The Mystery of BenGay

“There’s a crying need to find safe painkillers for chronic pain use,” says Susan Fleetwood-Walker, a neuroscientist at the University of Edinburgh in Scotland and co-author of the study. “It’s extremely difficult to treat – and we never expected this cooling effect would have this huge effect that it does.”

Cooling remedies have been used for thousands of years. For instance, mint oil, which contains the cooling agent menthol, was a traditional Chinese salve. Products like BenGay are modern-day versions that act to cool irritation and inflammation. But such topical creams are more effective for acute pain – that is, pain resulting directly from tissue damage, such as a burn or pulled muscle. It’s much trickier to treat neuropathic, or nerve-related, pain, because the injured nerves themselves seem to generate pain signals without an external influence. Research into this type of chronic, nerve-related pain has focused on cutting off activation of pain neurons before signals reach the brain.

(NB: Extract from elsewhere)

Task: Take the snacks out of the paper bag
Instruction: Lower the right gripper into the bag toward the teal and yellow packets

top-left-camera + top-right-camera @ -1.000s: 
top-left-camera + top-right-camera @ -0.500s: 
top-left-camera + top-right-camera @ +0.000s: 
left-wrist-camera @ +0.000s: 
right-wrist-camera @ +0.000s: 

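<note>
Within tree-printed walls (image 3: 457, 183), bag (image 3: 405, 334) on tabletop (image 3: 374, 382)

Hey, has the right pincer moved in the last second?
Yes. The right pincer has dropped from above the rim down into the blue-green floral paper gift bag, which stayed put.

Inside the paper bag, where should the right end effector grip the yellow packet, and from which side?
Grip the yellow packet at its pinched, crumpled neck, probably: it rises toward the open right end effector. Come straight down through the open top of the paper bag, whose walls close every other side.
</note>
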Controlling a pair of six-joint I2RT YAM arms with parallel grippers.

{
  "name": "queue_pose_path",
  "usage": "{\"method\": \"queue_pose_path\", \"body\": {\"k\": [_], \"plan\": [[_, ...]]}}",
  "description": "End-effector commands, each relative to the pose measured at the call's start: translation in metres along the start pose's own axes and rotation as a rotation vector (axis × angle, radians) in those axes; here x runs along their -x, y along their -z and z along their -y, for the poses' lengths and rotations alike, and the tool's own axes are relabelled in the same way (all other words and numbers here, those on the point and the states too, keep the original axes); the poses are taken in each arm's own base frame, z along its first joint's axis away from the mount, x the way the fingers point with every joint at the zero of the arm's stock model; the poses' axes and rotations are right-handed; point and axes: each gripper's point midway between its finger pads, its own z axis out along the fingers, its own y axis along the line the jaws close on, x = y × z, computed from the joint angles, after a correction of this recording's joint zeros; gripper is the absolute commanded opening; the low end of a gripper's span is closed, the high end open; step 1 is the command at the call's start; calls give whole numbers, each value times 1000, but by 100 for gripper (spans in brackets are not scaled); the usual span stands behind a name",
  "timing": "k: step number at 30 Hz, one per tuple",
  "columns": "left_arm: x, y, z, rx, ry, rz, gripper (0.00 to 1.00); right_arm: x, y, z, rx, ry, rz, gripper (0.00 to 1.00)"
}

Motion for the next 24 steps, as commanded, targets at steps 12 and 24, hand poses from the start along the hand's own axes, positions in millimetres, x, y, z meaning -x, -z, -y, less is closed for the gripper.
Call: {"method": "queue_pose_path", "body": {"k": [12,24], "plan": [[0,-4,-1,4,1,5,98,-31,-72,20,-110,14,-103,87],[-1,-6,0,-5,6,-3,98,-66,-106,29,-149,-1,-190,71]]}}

Much of the mystery of how this pain originates lies in the intricate mesh of sensory neurons underneath the skin. Different types of neurons detect different levels of temperature, pressure, and pain, sending this information to the spinal cord, and up into the brain. Within a particular set of temperature-sensitive neurons sits a protein receptor called TRPM8, which is wired to respond to cool yet not icy-cold temperatures. For example, a light breeze might activate this protein, sending an action potential along the sensory nerve into the spinal cord, which would then be relayed to the brain, producing a pleasant cooling sensation. Knowing this, the Edinburgh team looked for compounds that would specifically activate TRPM8, yet avoid setting off other more extreme sensory receptors.

The team experimented with low doses of icilin and menthol, respectively, on rats with clinically simulated chronic pain (an injured sciatic nerve). In separate trials, the rats were bathed in shallow pools of each solution, as well as injected with solution directly into the spinal cord. Researchers then tested the rats’ sensitivity to pain, noting when rats withdrew their paws in response to nylon filaments pressed against the injured leg. They found that after paddling for five minutes in icilin solution, rats experienced a marked decrease in pain sensitivity for up to five hours – a significant improvement compared with trials of menthol.

But the researchers didn’t stop there. Looking at electrical data from nerve firings in these rats, they discovered that the TRPM8 neurons, when activated, released a neurotransmitter, glutamate, into the spinal cord. And they found that glutamate released from cooling neurons turned around and inhibited signals from pain neurons. “What’s clever about this system and what nobody understood is…the TRPM8 sensory nerves are acting as a sort of control gate so the painful inputs don’t reach the brain,” says Fleetwood-Walker.

Observers say the findings are promising, albeit preliminary. “It is very unlikely that any one pathway or any one treatment is going to work on all types of pain, so instead we chip away at pain a little at a time,” says John T. Farrar, a chronic pain researcher at the University of Pennsylvania Medical Center in Philadelphia. “The animal model used in this study represents only one possible mechanism by which pain can occur in humans. However, it is clearly worth exploring – and perhaps we will get lucky with this one.”

The Edinburgh team plans to start human tests next year, experimenting with topical solutions of icilin on patients with nerve-related pain where treatments with morphine have been unsuccessful. The group is also looking for even more effective compounds than icilin as possible active ingredients for use in a topical cream that could one day provide cooling relief for people suffering from chronic pain.